Lowden defended her bartering statement by noting that some patients are paying cash now instead of using credit cards or going through insurance companies to pay for medical procedures.
"Many doctors are giving discounts," Lowden said before slamming the Reid campaign for following her around with a video camera. "They're so desperate that they are going to videotape everything I do so they can try and extract some morsel they think will be controversial."
Lowden said she expected she would be on the receiving end of brutal Reid campaign attacks since someone from his camp said last fall that the senator would "vaporize" his opponent.
"I think that my positive campaign in this primary is working," Lowden said. "I'm pretty happy that we are focused on June 8 and apparently Harry Reid is focused on our Republican primary, too."
Despite her claim to focus on the "positive" side of the campaign, Lowden has given as good as she's got in her battle with Reid, and her campaign had made clear she'll fight fire with fire.
She has called Reid out of touch with reality and Nevada, which has a record high unemployment rate of more than 13 percent and record home foreclosures.
"He built nothing," Lowden said of Reid, who has helped secure federal funding worth hundreds of millions of dollars for everything from environmental projects and parks to industry and education over his four decades in public office. "I did and all the people who pay taxes in Nevada built whatever he says he built. That's our Nevada taxpayers' money, and if he's taking credit for that shame on him."
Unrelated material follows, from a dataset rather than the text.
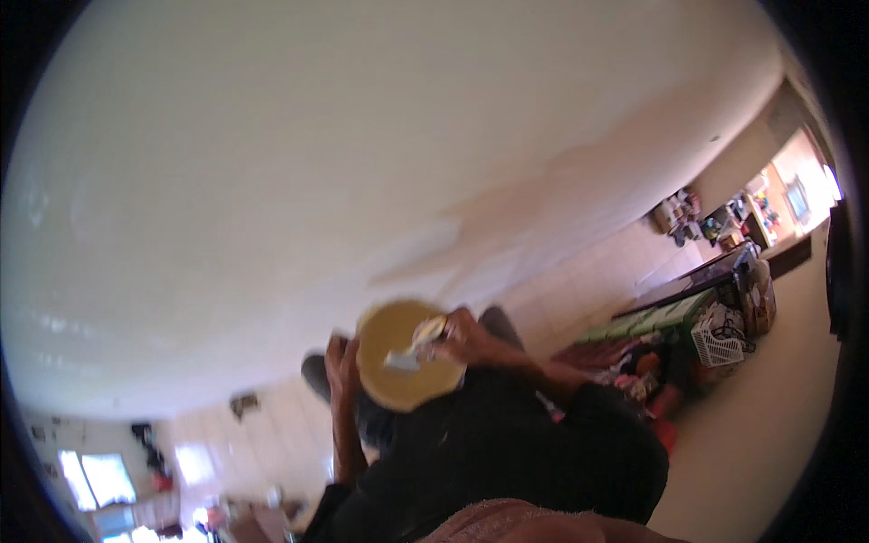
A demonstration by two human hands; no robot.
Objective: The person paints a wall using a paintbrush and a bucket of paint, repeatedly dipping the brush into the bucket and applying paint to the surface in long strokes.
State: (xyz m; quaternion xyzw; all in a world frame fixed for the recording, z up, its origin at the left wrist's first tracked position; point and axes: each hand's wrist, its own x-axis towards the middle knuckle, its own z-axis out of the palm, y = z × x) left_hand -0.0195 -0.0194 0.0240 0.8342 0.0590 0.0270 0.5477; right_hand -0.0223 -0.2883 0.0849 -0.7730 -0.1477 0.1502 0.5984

With Lowden showing the most momentum and early voting starting May 22, the former state senator and casino executive appears headed toward victory in the primary unless she makes a game-changing mistake or one of her opponents manages a surprising comeback, political analysts said.
"Now is a real good moment to begin pulling ahead because that primary is getting real close," Herzik said. "Tarkanian's got to get something to distinguish him from Lowden, and he doesn't have it. If voters are choosing between Lowden and Tarkanian, then Lowden wins."
Tarkanian's campaign credited Lowden's early, six-figure TV ad campaign for putting her ahead of the GOP pack, and is counting on a late surge with stepped up TV and radio ads for a comeback. He's launching a new TV ad Monday, featuring supporters talking about the leadership style of the real estate businessman and former University of Nevada, Las Vegas basketball star, his campaign said.
"We have not gone into full campaign mode with advertising," said Jamie Fisfis, a consultant for Tarkanian who said his internal polling shows his client doing well. "Obviously we expect things to change. Our goal is to be ahead on June 8 not April 8."
Chachas, an Ely native and multimillionaire who came home from New York to run a partly self-financed campaign, has been upping his profile with a six-figure TV and radio ad campaign to highlight his family's Nevada roots and his financial expertise. He also has erected billboards in rural and Northern Nevada, where many primary voters live, to attract more attention.
Angle and Christensen are competing for the same slice of conservative Republican voters, but have little to show for it so far and not much expected given their slim campaign coffers.
"Angle, Chachas and Christensen are nonfactors as long as they remain in single digits," pollster Coker said. "This late in the race they are now afterthoughts for most GOP voters."